3.Sanitaire en hygiëne omstandigheden

Als algemene regel, voorziet de Basiswet van 12 januari 2005 betreffende het gevangeniswezen en de rechtspositie van de gedetineerden in algemene rechten en plichten voor gedetineerden, o.a. het recht op dagelijkse persoonlijke hygiëne, het recht op toegang tot gezondheidszorg en -bescherming evenredig aan dewelke wordt voorzien buiten de gevangenismuren. In dit verband, is een penitentiaire gezondheidsraad opgericht bij wet die adviseert bij het verbeteren van de kwaliteit de gezondheidszorg binnen de gevangenismuren. De medische zorg binnen de gevangenismuren is van gelijke kwaliteit als de medische zorg die wordt verstrekt buiten de gevangenismuren.

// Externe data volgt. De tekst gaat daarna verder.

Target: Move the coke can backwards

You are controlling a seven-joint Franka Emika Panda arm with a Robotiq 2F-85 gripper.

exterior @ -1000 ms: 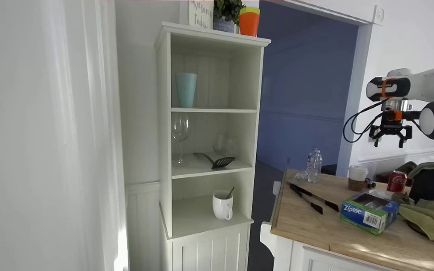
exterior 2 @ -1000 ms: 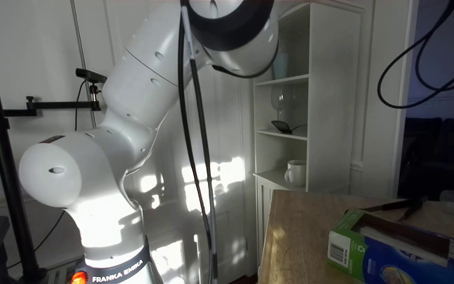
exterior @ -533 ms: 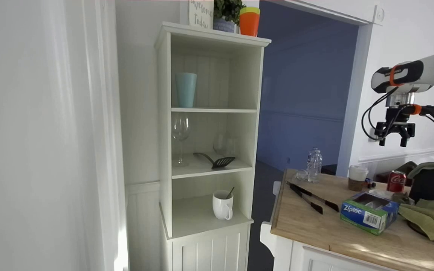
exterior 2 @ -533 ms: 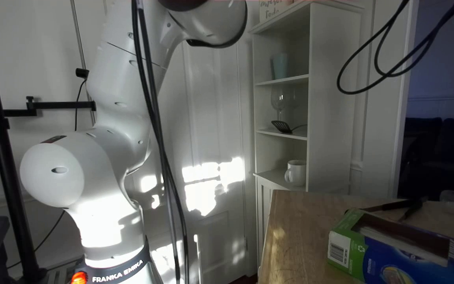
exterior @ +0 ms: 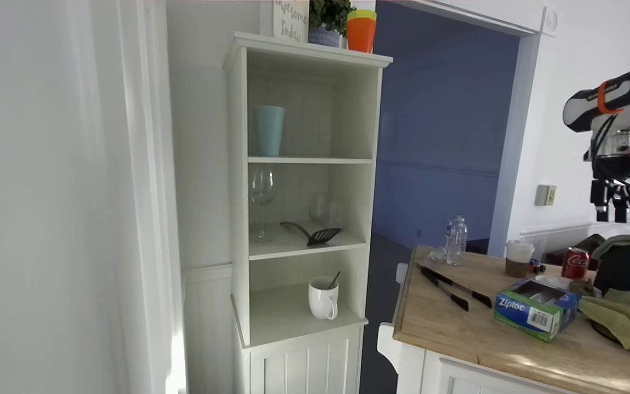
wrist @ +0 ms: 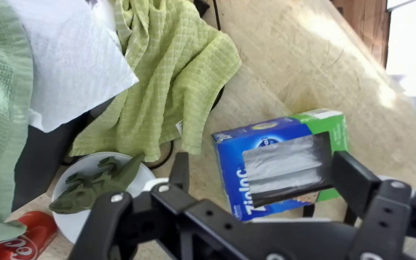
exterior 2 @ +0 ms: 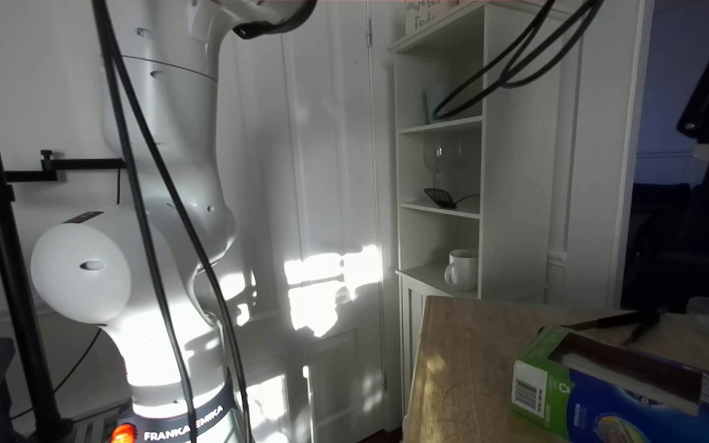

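One red, silver-topped, cylindrical metal can [exterior: 575,264], upright; in wrist view, lower left, outside span of black two-fingered gripper [wrist: 261,164], spread wide, holding nothing.

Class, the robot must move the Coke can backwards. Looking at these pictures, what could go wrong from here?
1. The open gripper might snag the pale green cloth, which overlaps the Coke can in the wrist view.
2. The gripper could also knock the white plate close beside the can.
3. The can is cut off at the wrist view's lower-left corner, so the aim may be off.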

Aan de hand van een globale beoordeling van alle gegevens waarover zij beschikt, gaat de rechtbank uit van de geboden zekerheid in voorgaande garantie. [6] De rechtbank is, gelet op deze toezegging van de Belgische autoriteiten, van oordeel dat voor de opgeëiste persoon na overlevering geen reëel gevaar bestaat van een onmenselijke of vernederende behandeling, nu het gevaar van een dergelijke behandeling met deze garantie is weggenomen. De stelling van de raadsman inhoudende - naar de rechtbank begrijpt - dat de verstrekte detentiegarantie mogelijk niet zal worden nageleefd, vormt geen aanleiding om aan de verstrekte garantie te twijfelen, nu deze stelling niet is onderbouwd en ook overigens is gegarandeerd dat de opgeëiste persoon na overlevering zal worden opgesloten in een instelling en op een wijze die in overeenstemming is met de fundamentele rechten en in het bijzonder relevante internationale standaarden (o.a. CPT standaarden).

9.Slotsom

De rechtbank stelt vast dat het EAB voldoet aan de eisen van artikel 2 OLW. Verder staan geen weigeringsgronden aan de overlevering in de weg en is geen sprake van een geval waarin aan het EAB geen gevolg mag worden gegeven. Om die reden staat de rechtbank de overlevering toe.

10.Toepasselijke wetsartikelen

De artikelen 2, 5, 6, en 7 OLW.

11.Beslissing

STAAT TOEde overlevering van
[opgeëiste persoon]aan de Rechtbank van eerste aanleg Limburg, Afdeling Tongeren (België) voor de feiten zoals die zijn omschreven in onderdeel e) van het EAB.
Deze uitspraak is gedaan door
mr. J.G. Vegter, voorzitter,
mrs. A.J.R.M. Vermolen en M. Westerman, rechters,
in tegenwoordigheid van F.M.H. Albarda, griffier,
en in het openbaar uitgesproken op de zitting van 28 februari 2024.
Ingevolge artikel 29, tweede lid, OLW staat tegen deze uitspraak geen gewoon rechtsmiddel open.

Voetnoten

1.Zie artikel 23 Overleveringswet.
2.Zie artikel 22, eerste en derde lid, OLW.
3.Zie onderdeel e) van het EAB.
4.Rechtbank Amsterdam, 19 augustus 2021, ECLI:NL:RBAMS:2021:4340.
5.Rb. Amsterdam 14 december 2022, ECLI:NL:RBAMS:2022:7536.
6.HvJ EU van 25 juli 2018, zaak ML, ECLI:EU:C:2018:589.